Exercise —
Only an exact copy of the listing below will do.

Supplied information —
------------------------------------------------------------

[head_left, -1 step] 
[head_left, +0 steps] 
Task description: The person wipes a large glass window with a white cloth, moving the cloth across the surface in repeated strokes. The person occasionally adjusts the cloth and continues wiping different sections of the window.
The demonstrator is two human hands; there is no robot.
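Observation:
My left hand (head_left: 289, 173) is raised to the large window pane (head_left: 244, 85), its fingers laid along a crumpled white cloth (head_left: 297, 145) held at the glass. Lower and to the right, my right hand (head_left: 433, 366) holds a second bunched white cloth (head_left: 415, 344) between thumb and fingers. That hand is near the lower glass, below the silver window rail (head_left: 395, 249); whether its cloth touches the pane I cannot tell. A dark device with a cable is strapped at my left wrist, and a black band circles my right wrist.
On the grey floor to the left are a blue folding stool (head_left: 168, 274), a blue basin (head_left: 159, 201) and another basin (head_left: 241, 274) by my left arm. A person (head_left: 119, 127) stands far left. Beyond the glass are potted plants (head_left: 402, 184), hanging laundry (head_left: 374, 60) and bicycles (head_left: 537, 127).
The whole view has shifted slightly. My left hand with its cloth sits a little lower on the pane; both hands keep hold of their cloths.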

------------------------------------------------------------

Result —
[head_left, -1 step] 
[head_left, +0 steps] 
Task description: The person wipes a large glass window with a white cloth, moving the cloth across the surface in repeated strokes. The person occasionally adjusts the cloth and continues wiping different sections of the window.
The demonstrator is two human hands; there is no robot.
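Observation:
My left hand (head_left: 289, 173) is raised to the large window pane (head_left: 244, 85), its fingers laid along a crumpled white cloth (head_left: 297, 145) held at the glass. Lower and to the right, my right hand (head_left: 433, 366) holds a second bunched white cloth (head_left: 415, 344) between thumb and fingers. That hand is near the lower glass, below the silver window rail (head_left: 395, 249); whether its cloth touches the pane I cannot tell. A dark device with a cable is strapped at my left wrist, and a black band circles my right wrist.
On the grey floor to the left are a blue folding stool (head_left: 168, 274), a blue basin (head_left: 159, 201) and another basin (head_left: 241, 274) by my left arm. A person (head_left: 119, 127) stands far left. Beyond the glass are potted plants (head_left: 402, 184), hanging laundry (head_left: 374, 60) and bicycles (head_left: 537, 127).
The whole view has shifted slightly. My left hand with its cloth sits a little lower on the pane; both hands keep hold of their cloths.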

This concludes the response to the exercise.